The above application cases demonstrate the strong adaptability of the proposed mechanism in practical applications. This shows the application value and promotion value of this mechanism in practice.

8. Conclusion

The application of microservice architecture can overcome many problems of traditional monomer architecture, but because microservices are usually deployed by instance through containers, this behavior can effectively improve productivity and module reuse rate, but also create the problem of sharing vulnerabilities between containers.

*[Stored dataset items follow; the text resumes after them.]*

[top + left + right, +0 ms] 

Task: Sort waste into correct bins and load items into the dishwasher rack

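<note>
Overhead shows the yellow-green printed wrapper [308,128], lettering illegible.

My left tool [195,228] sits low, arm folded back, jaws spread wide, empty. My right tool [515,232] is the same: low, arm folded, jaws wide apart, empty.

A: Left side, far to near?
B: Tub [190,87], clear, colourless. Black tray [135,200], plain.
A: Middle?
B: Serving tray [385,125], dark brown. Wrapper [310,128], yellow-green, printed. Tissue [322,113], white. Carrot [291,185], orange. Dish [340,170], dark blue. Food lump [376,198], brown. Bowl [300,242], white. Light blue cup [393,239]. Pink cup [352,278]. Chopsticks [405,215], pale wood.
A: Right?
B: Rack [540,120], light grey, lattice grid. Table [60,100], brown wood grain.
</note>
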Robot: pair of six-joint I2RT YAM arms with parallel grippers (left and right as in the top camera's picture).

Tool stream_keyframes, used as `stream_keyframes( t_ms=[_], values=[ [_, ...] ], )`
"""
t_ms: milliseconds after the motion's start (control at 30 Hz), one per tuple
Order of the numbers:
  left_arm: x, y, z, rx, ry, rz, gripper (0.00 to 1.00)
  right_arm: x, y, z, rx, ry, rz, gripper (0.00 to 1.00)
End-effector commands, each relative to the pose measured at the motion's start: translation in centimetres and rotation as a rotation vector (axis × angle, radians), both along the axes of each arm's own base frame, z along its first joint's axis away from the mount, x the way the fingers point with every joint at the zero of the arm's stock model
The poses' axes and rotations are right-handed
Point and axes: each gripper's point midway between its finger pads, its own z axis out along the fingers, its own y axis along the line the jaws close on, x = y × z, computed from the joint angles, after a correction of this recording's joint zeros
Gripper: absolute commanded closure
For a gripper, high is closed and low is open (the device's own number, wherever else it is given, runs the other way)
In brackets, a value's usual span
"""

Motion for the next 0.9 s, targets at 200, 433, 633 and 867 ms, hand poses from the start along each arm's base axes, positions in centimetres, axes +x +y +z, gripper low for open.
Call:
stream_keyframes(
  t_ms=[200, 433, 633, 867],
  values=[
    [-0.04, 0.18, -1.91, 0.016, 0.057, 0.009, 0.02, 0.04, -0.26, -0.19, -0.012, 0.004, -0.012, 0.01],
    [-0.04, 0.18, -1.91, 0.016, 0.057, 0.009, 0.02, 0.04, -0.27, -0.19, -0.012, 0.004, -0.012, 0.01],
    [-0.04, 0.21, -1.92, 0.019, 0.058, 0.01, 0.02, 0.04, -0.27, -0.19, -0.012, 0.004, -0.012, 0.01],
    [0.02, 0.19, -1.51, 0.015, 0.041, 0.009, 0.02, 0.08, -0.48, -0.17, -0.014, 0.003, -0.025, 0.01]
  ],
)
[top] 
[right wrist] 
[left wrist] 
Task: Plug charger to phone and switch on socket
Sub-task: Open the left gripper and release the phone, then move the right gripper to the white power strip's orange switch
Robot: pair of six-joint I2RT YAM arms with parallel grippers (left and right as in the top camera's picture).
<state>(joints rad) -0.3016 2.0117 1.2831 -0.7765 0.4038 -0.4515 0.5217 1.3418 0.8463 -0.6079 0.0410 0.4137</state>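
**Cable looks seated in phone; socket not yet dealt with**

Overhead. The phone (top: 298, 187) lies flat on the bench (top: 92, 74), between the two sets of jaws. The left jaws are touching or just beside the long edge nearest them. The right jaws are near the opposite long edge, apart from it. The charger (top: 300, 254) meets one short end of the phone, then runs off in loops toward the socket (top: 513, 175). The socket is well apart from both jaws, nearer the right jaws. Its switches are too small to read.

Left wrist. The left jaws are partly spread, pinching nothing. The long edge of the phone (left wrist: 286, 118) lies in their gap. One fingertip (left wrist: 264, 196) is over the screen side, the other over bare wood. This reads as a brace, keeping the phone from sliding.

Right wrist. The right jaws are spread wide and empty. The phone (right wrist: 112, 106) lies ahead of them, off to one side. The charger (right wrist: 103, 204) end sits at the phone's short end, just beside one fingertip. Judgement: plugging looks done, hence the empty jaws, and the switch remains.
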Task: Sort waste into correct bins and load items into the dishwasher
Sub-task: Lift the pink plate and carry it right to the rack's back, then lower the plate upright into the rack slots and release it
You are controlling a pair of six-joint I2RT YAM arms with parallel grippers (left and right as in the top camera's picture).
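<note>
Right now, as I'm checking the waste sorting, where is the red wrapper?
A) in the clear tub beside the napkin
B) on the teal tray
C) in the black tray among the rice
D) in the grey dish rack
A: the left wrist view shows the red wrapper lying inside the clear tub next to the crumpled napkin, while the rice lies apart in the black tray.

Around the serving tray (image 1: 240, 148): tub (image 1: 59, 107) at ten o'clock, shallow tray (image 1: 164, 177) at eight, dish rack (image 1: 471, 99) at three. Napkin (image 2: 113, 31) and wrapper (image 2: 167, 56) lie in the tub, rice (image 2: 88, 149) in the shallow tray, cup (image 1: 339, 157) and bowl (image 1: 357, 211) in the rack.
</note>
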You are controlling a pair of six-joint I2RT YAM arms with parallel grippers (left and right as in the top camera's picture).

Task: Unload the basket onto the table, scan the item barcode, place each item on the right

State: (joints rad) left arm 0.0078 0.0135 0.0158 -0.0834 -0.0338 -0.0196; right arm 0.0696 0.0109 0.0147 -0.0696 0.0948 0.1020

To mitigate shared vulnerabilities under the microservice architecture, we have established a diversified microservices deployment model to maximize the resilience of the system. Combined with the problem of load balancing, a microservice deployment algorithm based on load balancing and diversity is proposed, which reduces the service’s dependence on the underlying mirror by abundant diversity and avoids the overreliance of microservices on a single node through decentralized deployment, while taking into account load balancing [31].

Data Availability

The authors have pushed the source data they used and the intermediate results in the experiment to GitHub for open source. The URL of the project repository is https://github.com/goodboydan/Microservice-Deployment.

Conflicts of Interest

The authors declare that they have no conflicts of interest.

Acknowledgments

This research was supported by a research grant from the National Natural Science Foundation of China under Grant no. 61379149, the China Postdoctoral Science Foundation under Grant no. 2017M610286, and the National Science Foundation of Jiangsu Province under Grant no. SBK2020043435.